Research performed by Drury, Craige, Francis, Aoun and Hegney (2013) is a qualitative study designed to determine if compassion fatigue (CF) is related to burnout in nurses and if stress in general results in poorer patient outcomes. It is research similar to many others, for example, Kieft, de Brouwer, Francke and Delnoij (2014) and Laschinger (2014) that determined various factors affecting stress management in nursing and causing increased burnout. However, Drury et al. (2013) approach factors contributing to stress and burnout more directly at the same time establishing a connection between those and poor patient outcomes. The first phase of this study was carried out using quantitative methods to provide a framework in which the second phase would operate. Although the authors focus more on the ability to cope with stressful environments developed in nurses, they also stress the point that CF directly results in “an inability to work effectively” (Drury et al., 2013, p. 520).

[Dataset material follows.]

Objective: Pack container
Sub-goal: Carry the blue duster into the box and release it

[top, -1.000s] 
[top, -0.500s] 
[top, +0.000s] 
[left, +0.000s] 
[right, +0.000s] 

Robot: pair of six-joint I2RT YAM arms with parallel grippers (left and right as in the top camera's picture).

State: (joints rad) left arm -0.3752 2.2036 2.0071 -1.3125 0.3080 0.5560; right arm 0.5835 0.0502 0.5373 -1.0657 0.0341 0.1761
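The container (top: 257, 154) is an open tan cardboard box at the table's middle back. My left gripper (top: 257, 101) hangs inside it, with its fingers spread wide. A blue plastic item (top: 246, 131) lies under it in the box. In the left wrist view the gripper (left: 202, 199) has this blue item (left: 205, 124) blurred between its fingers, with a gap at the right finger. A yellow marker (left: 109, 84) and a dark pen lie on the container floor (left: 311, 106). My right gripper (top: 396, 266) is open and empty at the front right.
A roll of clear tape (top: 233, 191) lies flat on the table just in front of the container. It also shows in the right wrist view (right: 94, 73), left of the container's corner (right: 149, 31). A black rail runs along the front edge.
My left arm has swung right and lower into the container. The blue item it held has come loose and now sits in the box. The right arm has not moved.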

The purpose of this paper is to analyze the components of the research.

Background of Study

The background of this study is provided by the fact that compassion fatigue on its own is a concept that is not covered adequately. However, it has been confirmed to have a significant influence on the quality of care and, therefore, patient outcomes. It may be theorized that studies on this concept will also have a direct impact on stress management. If this statement proves to be true, stress management techniques and procedures will also be shown to improve patient outcomes.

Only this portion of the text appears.